How to complete this task =>
What lines in the listing below hold the string "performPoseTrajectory"? Please copy them out.
________________________
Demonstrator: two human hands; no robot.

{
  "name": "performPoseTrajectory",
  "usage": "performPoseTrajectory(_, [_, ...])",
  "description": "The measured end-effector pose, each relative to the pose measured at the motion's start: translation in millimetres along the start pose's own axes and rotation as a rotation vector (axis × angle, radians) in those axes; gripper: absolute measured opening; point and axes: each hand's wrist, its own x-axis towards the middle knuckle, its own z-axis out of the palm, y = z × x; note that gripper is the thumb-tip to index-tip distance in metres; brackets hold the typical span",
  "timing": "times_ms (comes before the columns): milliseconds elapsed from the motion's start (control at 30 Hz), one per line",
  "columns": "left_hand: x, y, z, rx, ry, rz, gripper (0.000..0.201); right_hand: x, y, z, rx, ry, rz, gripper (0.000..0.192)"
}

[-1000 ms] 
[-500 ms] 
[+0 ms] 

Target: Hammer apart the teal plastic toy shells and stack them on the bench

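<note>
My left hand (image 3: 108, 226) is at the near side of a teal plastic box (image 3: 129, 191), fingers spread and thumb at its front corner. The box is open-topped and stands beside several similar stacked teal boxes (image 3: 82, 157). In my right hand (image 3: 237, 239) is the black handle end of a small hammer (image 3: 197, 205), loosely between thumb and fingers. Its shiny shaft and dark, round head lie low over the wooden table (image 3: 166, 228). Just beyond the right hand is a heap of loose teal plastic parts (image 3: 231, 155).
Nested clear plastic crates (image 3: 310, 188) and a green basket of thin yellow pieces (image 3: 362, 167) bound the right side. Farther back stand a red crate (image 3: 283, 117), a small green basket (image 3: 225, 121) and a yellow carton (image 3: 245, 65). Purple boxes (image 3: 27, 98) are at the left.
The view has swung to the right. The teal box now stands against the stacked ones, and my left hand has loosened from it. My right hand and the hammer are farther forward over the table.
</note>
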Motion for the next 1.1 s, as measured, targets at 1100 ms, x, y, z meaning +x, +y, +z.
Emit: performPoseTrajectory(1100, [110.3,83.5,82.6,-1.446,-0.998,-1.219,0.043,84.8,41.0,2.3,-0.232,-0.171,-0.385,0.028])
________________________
Response area =>
  "name": "performPoseTrajectory",
  "usage": "performPoseTrajectory(_, [_, ...])",
Emit: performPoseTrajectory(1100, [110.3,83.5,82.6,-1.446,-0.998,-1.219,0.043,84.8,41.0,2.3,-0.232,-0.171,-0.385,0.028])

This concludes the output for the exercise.